업데이트2026년 3월 14일 17:36

SKILL.md

readonly

name

web-directory-scraper

description

Web Directory Scraper

A systematic workflow for capturing complete public directory data from websites into structured spreadsheets.

Core Principles

Perform all network requests in the browser. The browser has direct internet access and same-origin privileges; the VM often cannot reach external sites due to proxy restrictions. Treat the browser as the primary data engine — for fetching, parsing, and even generating the final Excel file. Reserve the VM for orchestration and verification only.

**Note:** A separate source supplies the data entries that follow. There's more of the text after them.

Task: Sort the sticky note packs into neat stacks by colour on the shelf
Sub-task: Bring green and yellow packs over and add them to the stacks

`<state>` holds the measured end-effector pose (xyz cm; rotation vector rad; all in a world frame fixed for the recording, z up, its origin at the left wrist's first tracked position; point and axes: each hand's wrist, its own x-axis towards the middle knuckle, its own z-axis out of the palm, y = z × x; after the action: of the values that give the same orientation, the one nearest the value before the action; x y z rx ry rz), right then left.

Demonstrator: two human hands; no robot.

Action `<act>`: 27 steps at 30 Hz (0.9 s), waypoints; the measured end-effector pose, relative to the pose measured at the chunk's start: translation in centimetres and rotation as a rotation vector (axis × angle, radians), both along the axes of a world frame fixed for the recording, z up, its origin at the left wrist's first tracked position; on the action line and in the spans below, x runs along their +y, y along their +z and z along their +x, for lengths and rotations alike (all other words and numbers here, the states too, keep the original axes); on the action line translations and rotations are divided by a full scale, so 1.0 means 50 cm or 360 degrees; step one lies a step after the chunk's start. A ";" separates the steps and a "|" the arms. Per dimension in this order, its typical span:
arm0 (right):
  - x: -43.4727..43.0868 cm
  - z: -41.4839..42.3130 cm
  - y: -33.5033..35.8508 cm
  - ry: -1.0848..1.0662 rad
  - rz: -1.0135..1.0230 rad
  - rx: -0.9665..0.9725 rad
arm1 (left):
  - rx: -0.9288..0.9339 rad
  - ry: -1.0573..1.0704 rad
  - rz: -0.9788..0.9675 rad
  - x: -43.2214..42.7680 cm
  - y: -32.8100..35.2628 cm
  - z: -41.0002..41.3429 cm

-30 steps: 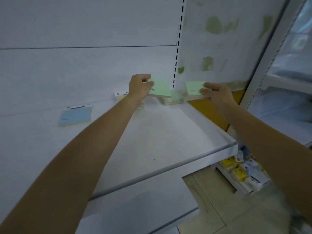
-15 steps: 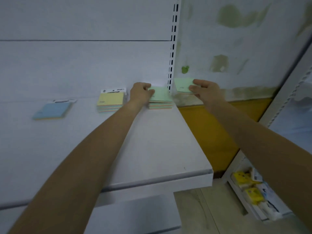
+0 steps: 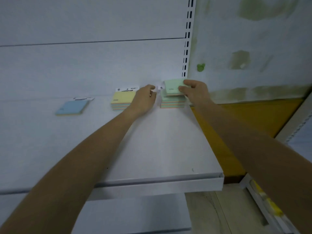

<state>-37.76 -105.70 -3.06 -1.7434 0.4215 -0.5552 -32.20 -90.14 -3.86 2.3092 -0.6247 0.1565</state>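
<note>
The right hand (image 3: pixel 194 92) has its grip pinched on a pale green square sticky note pack (image 3: pixel 172 86). It holds the pack slightly tilted at the top of the stack of green-topped sticky note packs (image 3: pixel 172 103), at the back right corner of the white metal shelf (image 3: pixel 160 149). The left hand (image 3: pixel 143 100) sits between that stack and the stack of yellow-topped packs (image 3: pixel 120 100). Its fingers are curled, and whether its grip holds anything cannot be told. 1 light blue pack (image 3: pixel 72 107) lies alone further left.
</note>
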 end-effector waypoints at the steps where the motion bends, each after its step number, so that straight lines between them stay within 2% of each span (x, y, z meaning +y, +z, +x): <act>1: 0.008 0.003 -0.001 -0.0006 -0.0067 0.0011 | -0.0019 -0.0026 0.0051 0.011 -0.002 -0.006; 6: 0.032 0.012 -0.002 -0.0083 -0.0573 0.0148 | -0.0035 -0.0182 0.0251 0.045 -0.011 -0.050; 10: 0.042 0.020 -0.003 -0.0141 -0.0915 0.0347 | -0.0075 -0.0301 0.0606 0.067 -0.020 -0.071; 14: 0.042 0.015 -0.010 -0.0144 -0.1170 0.0477 | -0.0104 -0.0358 0.0805 0.082 -0.031 -0.088; 18: 0.040 -0.002 -0.015 -0.0006 -0.1369 0.0323 | -0.0096 -0.0340 0.0829 0.089 -0.023 -0.099; 21: 0.036 -0.015 -0.021 0.0152 -0.1610 0.0404 | -0.0072 -0.0343 0.0825 0.087 -0.025 -0.101; 27: 0.031 -0.027 -0.015 0.0245 -0.1911 0.0506 | -0.0041 -0.0321 0.0850 0.091 -0.024 -0.099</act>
<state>-39.11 -104.16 -3.81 -3.0116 0.1421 -0.4306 -37.14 -85.57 -5.07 2.7298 -1.0045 -0.0895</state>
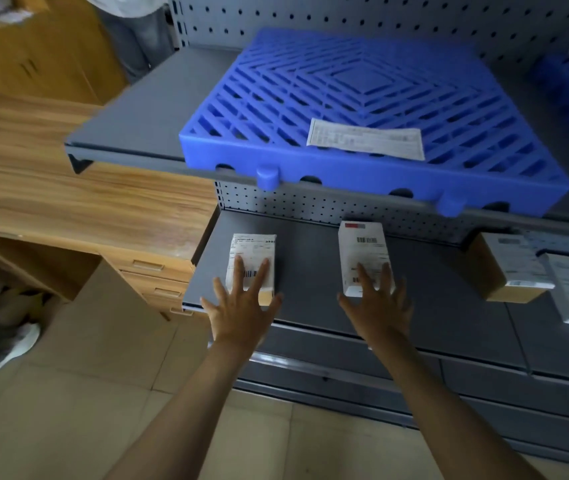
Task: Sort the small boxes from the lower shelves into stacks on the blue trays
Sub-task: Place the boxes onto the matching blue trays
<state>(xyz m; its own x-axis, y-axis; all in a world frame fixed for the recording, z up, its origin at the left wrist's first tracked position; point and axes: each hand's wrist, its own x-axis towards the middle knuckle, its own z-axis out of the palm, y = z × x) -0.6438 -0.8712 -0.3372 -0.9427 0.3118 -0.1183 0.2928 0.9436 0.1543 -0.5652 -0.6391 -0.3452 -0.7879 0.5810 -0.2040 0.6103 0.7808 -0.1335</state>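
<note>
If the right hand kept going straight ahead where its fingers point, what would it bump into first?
Most likely the small white cardboard box with barcode labels lying on the grey lower shelf. The right hand has spread fingers over the box's near end, though whether they touch it is unclear.

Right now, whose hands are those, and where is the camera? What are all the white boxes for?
The camera sits on a person's head and looks down, so these are that person's own arms. The left hand lies with spread fingers on the left white box, and the right hand on the right white box. Neither is gripped yet. Both rest on the grey lower shelf, with two more boxes farther right. Above sits a blue tray holding only a paper slip; boxes get stacked there.
</note>
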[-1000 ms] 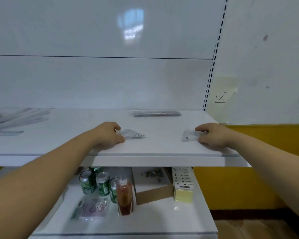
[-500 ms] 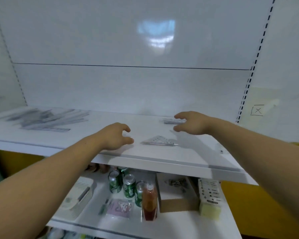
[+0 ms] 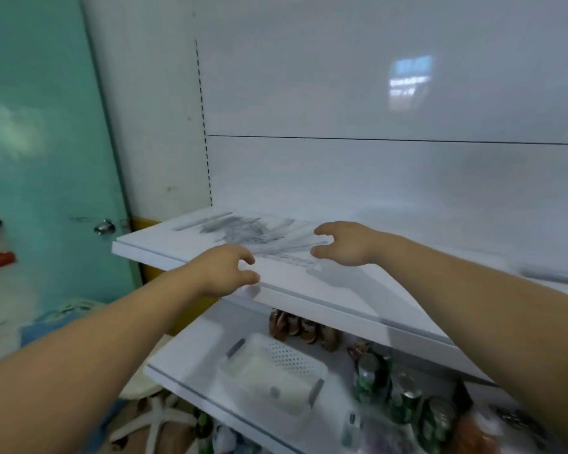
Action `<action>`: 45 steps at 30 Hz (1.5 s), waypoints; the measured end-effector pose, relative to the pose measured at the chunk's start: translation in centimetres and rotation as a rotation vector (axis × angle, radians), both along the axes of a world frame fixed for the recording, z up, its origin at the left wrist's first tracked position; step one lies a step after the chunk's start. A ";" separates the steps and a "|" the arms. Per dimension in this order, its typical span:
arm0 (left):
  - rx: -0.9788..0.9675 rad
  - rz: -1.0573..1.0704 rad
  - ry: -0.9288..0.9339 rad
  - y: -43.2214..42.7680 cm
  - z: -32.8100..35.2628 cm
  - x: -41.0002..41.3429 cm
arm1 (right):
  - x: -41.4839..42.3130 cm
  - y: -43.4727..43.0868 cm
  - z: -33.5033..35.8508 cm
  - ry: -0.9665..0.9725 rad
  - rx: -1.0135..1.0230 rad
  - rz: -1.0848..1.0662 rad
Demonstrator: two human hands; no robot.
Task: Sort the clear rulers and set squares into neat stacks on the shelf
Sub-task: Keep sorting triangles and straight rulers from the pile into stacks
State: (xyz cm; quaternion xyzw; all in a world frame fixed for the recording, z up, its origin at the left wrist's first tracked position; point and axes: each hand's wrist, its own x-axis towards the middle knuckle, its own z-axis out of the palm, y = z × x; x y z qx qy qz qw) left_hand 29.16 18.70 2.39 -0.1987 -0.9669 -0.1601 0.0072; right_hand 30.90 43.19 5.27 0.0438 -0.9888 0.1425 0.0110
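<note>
Rulers heaped on shelf, basket and cans below

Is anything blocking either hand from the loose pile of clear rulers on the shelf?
Nothing visible does. The left hand and right hand, both empty, are close to the ruler pile, with only bare shelf between.

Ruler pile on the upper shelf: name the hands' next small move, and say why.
Probably lower the right hand onto the near edge of the ruler pile and grip one ruler: it and the left hand hover empty, fingers loosely curled, and the pile lies scattered.
</note>
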 end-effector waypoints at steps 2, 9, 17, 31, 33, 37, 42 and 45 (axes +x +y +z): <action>0.000 0.028 0.005 -3.4 0.3 -1.8 | -2.2 -2.9 -0.1 0.001 0.015 0.019; 0.017 0.079 -0.017 -9.7 -0.2 -8.0 | -9.0 -8.9 -0.9 -0.031 0.057 0.039; 0.013 0.040 0.008 -9.3 -1.2 -16.3 | -18.0 -11.1 -2.2 -0.040 0.100 0.057; -0.108 -0.217 0.038 -5.3 -1.1 -28.4 | -26.0 -9.4 -1.7 -0.055 0.070 0.042; -0.108 -0.255 0.056 -5.1 -1.0 -29.2 | -25.8 -8.9 -1.6 -0.033 0.062 -0.003; 0.002 -0.299 0.012 -4.9 -1.4 -30.3 | -25.4 -8.2 -1.8 -0.010 0.040 -0.105; 0.065 -0.278 0.038 -5.0 -2.1 -30.3 | -24.7 -7.8 -2.3 0.012 0.022 -0.236; -0.056 -0.326 0.079 -5.3 -2.5 -29.9 | -24.1 -7.8 -2.5 -0.001 0.038 -0.285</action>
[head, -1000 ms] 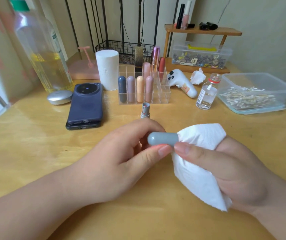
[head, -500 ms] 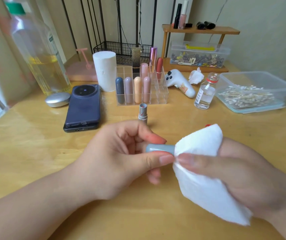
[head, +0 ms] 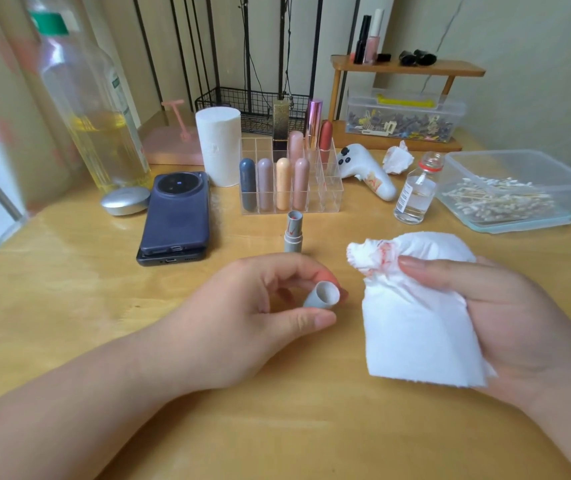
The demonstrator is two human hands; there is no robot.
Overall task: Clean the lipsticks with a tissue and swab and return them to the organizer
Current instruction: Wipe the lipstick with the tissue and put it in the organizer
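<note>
Here, near the wooden worktop's front edge, the left hand pinches a small grey plastic lipstick cap in its grip, hollow end showing. The right hand has its grip curled round a white, red-smeared tissue. The uncapped grey lipstick tube stands upright just before the clear acrylic organizer.
</note>
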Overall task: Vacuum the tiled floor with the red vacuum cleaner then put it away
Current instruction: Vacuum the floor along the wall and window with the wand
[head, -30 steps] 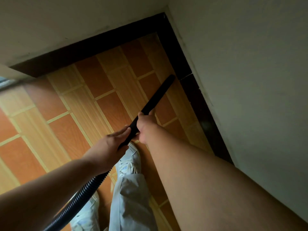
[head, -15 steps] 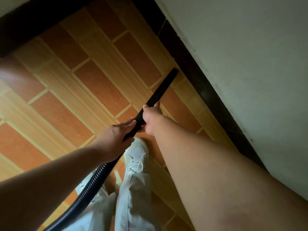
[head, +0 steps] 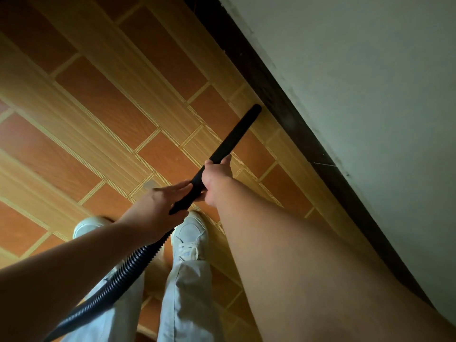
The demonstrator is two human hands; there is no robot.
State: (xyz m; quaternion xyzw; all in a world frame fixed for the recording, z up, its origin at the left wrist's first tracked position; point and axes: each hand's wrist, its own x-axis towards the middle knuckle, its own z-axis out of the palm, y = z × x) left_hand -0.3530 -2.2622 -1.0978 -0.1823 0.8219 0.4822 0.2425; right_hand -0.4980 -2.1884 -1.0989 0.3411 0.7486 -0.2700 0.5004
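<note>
Centrally, the right hand [head: 217, 178] is shown wrapped round the black suction tube [head: 234, 137], fingers curled over its upper side, while the left hand [head: 158, 208] is laid against the same tube just behind, fingers nearly straight along the shaft; whether its thumb closes underneath cannot be told. The hands are almost touching, the right being the farther and thus nearer the working end. From the left hand the ribbed hose [head: 118, 275] is led back to the near left, past the white shoes [head: 190, 233]; the cleaner's red body is not shown. Outward from the right hand, the tube's long axis is directed far and rightward, its tip being held at the tiled floor [head: 98, 95] just beside the dark skirting [head: 283, 107] below the pale wall [head: 357, 70]. The coming stroke is judged to be governed by this obliquity: the tip would be drawn along the skirting by the right hand, the left serving as pivot.
</note>
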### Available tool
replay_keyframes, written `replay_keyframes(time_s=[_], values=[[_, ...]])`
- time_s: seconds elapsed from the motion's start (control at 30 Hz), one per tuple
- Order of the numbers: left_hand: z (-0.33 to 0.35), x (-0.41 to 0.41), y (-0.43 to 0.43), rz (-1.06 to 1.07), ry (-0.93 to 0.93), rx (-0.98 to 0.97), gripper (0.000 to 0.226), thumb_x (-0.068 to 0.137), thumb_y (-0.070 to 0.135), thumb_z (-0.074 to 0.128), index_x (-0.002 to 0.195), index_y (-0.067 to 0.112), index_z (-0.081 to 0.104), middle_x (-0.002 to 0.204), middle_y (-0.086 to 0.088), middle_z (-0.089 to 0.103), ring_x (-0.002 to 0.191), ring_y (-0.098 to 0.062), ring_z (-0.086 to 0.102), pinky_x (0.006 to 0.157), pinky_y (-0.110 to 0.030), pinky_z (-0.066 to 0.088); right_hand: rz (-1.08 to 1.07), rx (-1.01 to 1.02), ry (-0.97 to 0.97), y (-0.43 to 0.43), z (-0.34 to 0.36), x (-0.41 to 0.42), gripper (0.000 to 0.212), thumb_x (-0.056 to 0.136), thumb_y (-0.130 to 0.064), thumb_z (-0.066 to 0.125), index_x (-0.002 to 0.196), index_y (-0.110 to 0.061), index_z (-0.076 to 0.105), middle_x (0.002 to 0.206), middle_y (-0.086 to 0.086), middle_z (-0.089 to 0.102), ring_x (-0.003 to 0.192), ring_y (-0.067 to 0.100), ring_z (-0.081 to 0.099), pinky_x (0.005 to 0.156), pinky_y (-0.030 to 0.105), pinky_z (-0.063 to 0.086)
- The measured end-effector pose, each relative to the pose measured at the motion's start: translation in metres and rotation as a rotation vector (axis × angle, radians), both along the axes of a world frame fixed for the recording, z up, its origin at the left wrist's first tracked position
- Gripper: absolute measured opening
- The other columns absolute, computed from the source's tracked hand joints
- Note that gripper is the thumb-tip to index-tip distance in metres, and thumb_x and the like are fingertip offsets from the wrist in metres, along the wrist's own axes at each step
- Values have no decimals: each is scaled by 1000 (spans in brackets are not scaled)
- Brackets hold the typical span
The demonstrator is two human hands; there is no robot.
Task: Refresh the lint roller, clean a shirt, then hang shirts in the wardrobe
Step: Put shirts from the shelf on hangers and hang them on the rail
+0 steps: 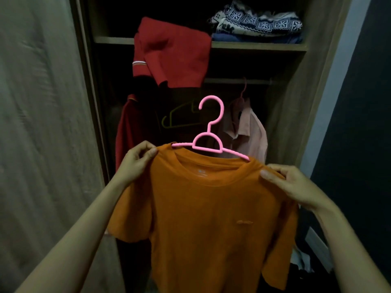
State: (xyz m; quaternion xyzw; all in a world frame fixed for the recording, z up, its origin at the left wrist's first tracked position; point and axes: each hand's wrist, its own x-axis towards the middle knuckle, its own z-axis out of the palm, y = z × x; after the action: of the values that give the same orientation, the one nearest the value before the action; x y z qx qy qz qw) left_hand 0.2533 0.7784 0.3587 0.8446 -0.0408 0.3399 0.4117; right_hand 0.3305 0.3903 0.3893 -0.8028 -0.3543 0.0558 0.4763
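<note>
An orange T-shirt (203, 218) hangs on a pink plastic hanger (209, 132), held up in front of the open wardrobe. My left hand (137, 163) pinches the shirt's left shoulder, and my right hand (296, 185) grips its right shoulder. The hanger's hook points up, below the wardrobe rail (239, 81) and apart from it. The hanger's arms are mostly hidden inside the shirt.
On the rail hang a pale pink shirt (247, 132), a red shirt (129, 127) and an empty dark hanger (182, 117). A red garment (171, 53) droops over the shelf edge (254, 46); folded patterned clothes (256, 22) lie beside it. A wardrobe door (42, 123) stands left.
</note>
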Motion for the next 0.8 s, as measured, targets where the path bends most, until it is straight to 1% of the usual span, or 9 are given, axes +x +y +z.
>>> replay_keyframes(time_s=[0.1,0.2,0.27,0.4,0.43,0.5,0.53,0.67,0.8], values=[[-6,7,-1,-18,-8,-26,16,98,24,48,92,15,60,88,3,60,81,-3,59,72,-10,46,48,16,102,-6,0,-4,35,86,-46,55,110,-22,65,101,-4,72,92,11,69,66,14,53],[-8,17,-6,1,-36,-24,14,97,26,50,91,24,62,90,13,62,85,-1,60,72,-8,45,-3,67,116,-5,0,-7,45,76,-57,60,108,-25,65,98,-8,73,91,10,69,65,16,54],[-8,24,-10,17,-32,-44,12,97,28,52,92,28,63,91,15,63,88,2,60,72,-8,45,-44,101,128,-6,0,-8,44,78,-55,65,106,-22,66,97,-4,73,89,13,70,69,22,56],[-12,37,-10,27,23,-53,16,95,34,52,104,27,64,105,12,63,97,4,58,83,-19,46,-91,109,115,-9,0,-14,71,54,-74,65,102,-21,67,95,-2,73,84,13,71,65,21,54],[-15,40,-8,47,32,-42,20,95,35,53,111,27,63,111,12,61,101,3,57,88,-23,46,-103,107,119,-7,-1,-16,66,59,-71,65,103,-21,67,94,-2,73,84,14,71,68,24,53],[-22,46,-2,145,9,2,31,94,35,55,124,26,57,123,8,56,112,-4,52,94,-26,43,-135,135,158,-2,-5,-20,40,80,-51,63,104,-20,66,90,-1,74,82,14,71,70,28,50],[-24,47,2,202,-24,22,35,94,33,56,129,25,54,126,5,54,115,-7,50,96,-27,42,-163,155,172,2,-7,-22,31,85,-42,57,104,-19,66,88,-1,74,80,13,71,69,28,49],[-23,51,16,352,-137,125,40,95,24,57,134,21,51,135,0,49,125,-12,46,104,-32,41,-310,184,192,35,-22,-40,21,92,-35,49,96,-21,64,85,3,72,77,15,68,63,25,44],[-15,53,24,565,-220,279,43,93,16,57,135,18,51,142,-4,44,134,-20,39,110,-41,36,-381,201,51,90,-55,-65,17,93,-33,51,83,-23,61,76,4,66,69,10,61,59,14,42]])
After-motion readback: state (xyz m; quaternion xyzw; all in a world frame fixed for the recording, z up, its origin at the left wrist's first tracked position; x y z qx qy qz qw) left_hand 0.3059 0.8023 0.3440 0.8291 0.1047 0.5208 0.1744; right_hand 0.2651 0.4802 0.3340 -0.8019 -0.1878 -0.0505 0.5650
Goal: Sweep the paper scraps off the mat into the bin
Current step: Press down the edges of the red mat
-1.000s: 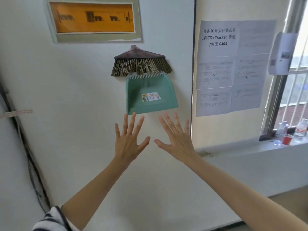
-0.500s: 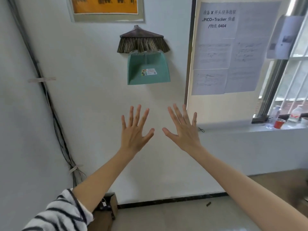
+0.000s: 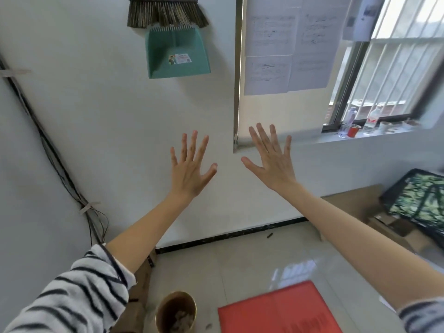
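Note:
My left hand [image 3: 191, 165] and my right hand [image 3: 272, 157] are both stretched out in front of me, palms away, fingers spread, holding nothing. High on the white wall hang a brown broom head [image 3: 165, 12] and, just under it, a teal dustpan [image 3: 177, 52]. Down on the tiled floor lies a red mat [image 3: 276, 311] at the bottom edge of the view. Left of the mat stands a round gold-rimmed bin [image 3: 175, 311] with pale scraps inside. No scraps show on the visible part of the mat.
Black cables [image 3: 60, 169] run down the left wall. Printed sheets [image 3: 286, 42] hang beside a barred window whose sill [image 3: 360, 134] carries bottles and a red cup. A dark patterned bag [image 3: 420, 203] and cardboard sit on the floor at right.
The view has tilted downward: broom and dustpan have slid toward the top, and the floor, red mat and bin have come into sight. Both hands stay spread and have drifted slightly apart.

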Demonstrator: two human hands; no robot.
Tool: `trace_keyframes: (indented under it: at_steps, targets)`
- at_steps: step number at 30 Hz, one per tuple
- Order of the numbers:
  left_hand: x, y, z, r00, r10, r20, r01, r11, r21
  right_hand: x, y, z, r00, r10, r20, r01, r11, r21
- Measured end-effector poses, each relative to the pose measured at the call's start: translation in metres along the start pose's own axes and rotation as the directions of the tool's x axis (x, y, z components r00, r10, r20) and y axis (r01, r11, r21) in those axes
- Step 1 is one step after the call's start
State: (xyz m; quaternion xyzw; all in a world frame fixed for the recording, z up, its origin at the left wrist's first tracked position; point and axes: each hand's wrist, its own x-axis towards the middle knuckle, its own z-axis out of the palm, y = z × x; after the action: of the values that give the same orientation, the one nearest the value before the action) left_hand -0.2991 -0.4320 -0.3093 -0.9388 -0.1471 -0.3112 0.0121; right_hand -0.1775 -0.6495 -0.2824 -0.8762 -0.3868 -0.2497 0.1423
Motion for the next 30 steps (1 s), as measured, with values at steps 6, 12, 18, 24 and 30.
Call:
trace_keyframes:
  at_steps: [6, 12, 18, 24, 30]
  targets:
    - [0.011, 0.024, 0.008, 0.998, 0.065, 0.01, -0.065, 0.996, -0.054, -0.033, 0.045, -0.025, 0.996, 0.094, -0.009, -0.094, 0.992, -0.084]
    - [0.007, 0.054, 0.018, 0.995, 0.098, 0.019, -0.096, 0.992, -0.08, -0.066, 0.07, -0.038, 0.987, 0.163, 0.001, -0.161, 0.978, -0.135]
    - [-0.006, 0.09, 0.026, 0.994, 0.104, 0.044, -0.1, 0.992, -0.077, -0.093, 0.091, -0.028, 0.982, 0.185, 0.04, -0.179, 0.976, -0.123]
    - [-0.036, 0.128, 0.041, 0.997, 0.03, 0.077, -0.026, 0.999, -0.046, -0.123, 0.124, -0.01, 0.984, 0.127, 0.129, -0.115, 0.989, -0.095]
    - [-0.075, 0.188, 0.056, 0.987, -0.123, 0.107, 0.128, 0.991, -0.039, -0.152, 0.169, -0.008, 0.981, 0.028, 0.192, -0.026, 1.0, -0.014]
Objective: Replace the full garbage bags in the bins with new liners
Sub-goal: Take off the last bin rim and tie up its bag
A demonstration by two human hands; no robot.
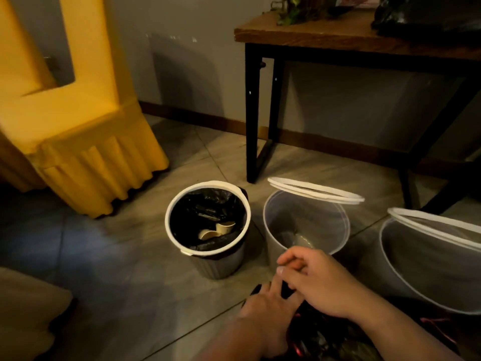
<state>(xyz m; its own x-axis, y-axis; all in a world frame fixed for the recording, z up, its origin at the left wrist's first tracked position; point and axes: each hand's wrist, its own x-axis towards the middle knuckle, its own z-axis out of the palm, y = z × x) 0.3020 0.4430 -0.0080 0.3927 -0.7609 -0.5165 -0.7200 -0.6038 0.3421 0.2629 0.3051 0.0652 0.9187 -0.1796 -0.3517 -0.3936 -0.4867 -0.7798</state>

Discover the API first, but maintain a strong fallback plan. Many modern sites fetch data from a REST API (fastest path). Many directory sites, especially older or regional ones, are fully server-rendered with no API. For those, in-browser fetch() + DOMParser is nearly as fast. True page-by-page browser navigation is the last resort.

Workflow Overview

1. Reconnaissance       → Visit site, understand structure, clarify scope with user
2. API Discovery        → Monitor network requests; if no API, analyze URL patterns
3. Data Collection      → Fetch data via API or HTML parsing (always in-browser)
4. Detail Enrichment    → Optionally scrape individual detail pages for richer data
5. Excel Generation     → Build spreadsheet in-browser (SheetJS) or via VM (openpyxl)
6. Verification         → Confirm completeness (expected vs actual count)

Step-by-Step Instructions

Step 1: Reconnaissance

Navigate to the target URL. Take a screenshot and read the page to understand:

What kind of data is listed (companies, people, products, etc.)
How many total records exist (look for indicators like "Total: X", "共 X 筆", "Showing 1-10 of 424", page count, etc.)
How pagination works (numbered pages, load-more button, infinite scroll, cursor-based) — or whether the directory uses category-based navigation instead (e.g., separate pages for "Class A members", "Class B members" with no pagination within each)
What fields are visible per record on the listing page vs. on individual detail pages

Use read_page to get the accessibility tree — it often reveals pagination info and total counts not immediately visible in screenshots.

Clarify scope with the user before proceeding:

Which fields do they care about? ("all available" is a valid answer)
How many pages / records? (sometimes only a subset is needed)
Output format preference? (Excel is the default, but they might want CSV or JSON)

Step 2: API Discovery

This step determines the collection strategy. Start read_network_requests monitoring, then click "next page" in the browser to trigger data-fetching calls.

Path A — REST/GraphQL API found: XHR calls like /api/members?page=2 returning JSON indicate the ideal case. Note the endpoint, pagination parameter, and response structure. Proceed to Step 3, Method A.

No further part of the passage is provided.